E2F1 induced neuroblastoma cell migration and invasion via activation of CENPE/FOXM1 signaling pathway.

Neuroblastoma (NB) is a common malignancy occurring in infants and young children. Centrosome-associated protein E (CENPE) is a kinetochore-related motor protein highly expressed in NB, with the mechanism largely unknown. This study is committed to investigating the role and mechanism of CENPE in NB. Short hairpin RNAs targeting CENPE and E2F transcription factor 1 (shCENPE and shE2F1) and CENPE overexpression plasmid were transfected into IMR-32 and SK-N-SH cells. The mRNA expressions of CENPE, N-Cadherin, Vimentin, and proliferating cell nuclear antigen (PCNA) in NB cells were detected by qRT-PCR. The viability, migration, and invasion of cells were tested through cell function experiments.

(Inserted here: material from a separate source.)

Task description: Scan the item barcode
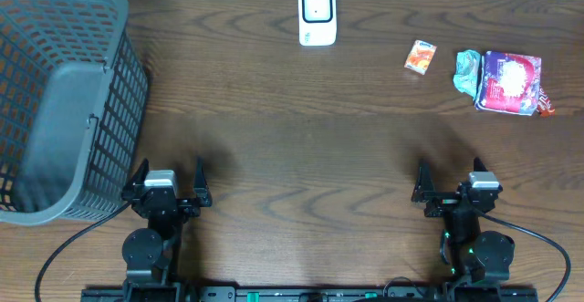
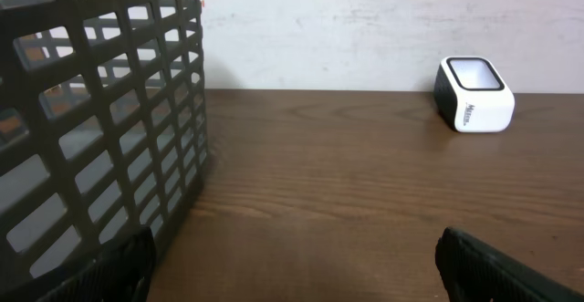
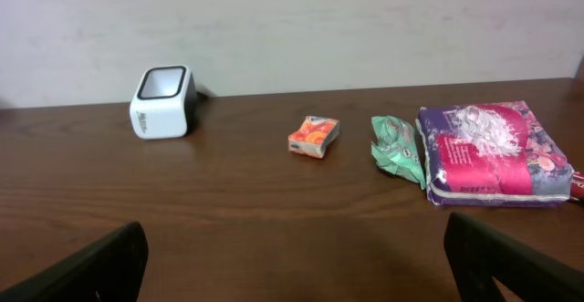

Western blot was applied to detect the protein levels of N-Cadherin, Vimentin, PCNA, CENPE and Forkhead box M1 (FOXM1). The relationship between CENPE and E2F1 was verified by dual-luciferase reporter assay, while the interaction between FOXM1 and CENPE in NB cells was analyzed by rescue experiments. CENPE expression was upregulated in NB cells from metastatic sites. Silencing of CENPE suppressed the NB cell viability, migration, and invasion; and decreased N-Cadherin, Vimentin and PCNA expressions, while overexpressed CENPE did oppositely. E2F1 positively targeted CENPE and CENPE partly reversed the effects of shE2F1 on repressing NB cell viability, migration, invasion and the activation of CENPE/FOXM1 signaling pathway. In addition, silenced FOXM1 partly offset the effects of CENPE on promoting NB cell migration and invasion. E2F1 induces NB cell migration and invasion activating CENPE/FOXM1 pathway.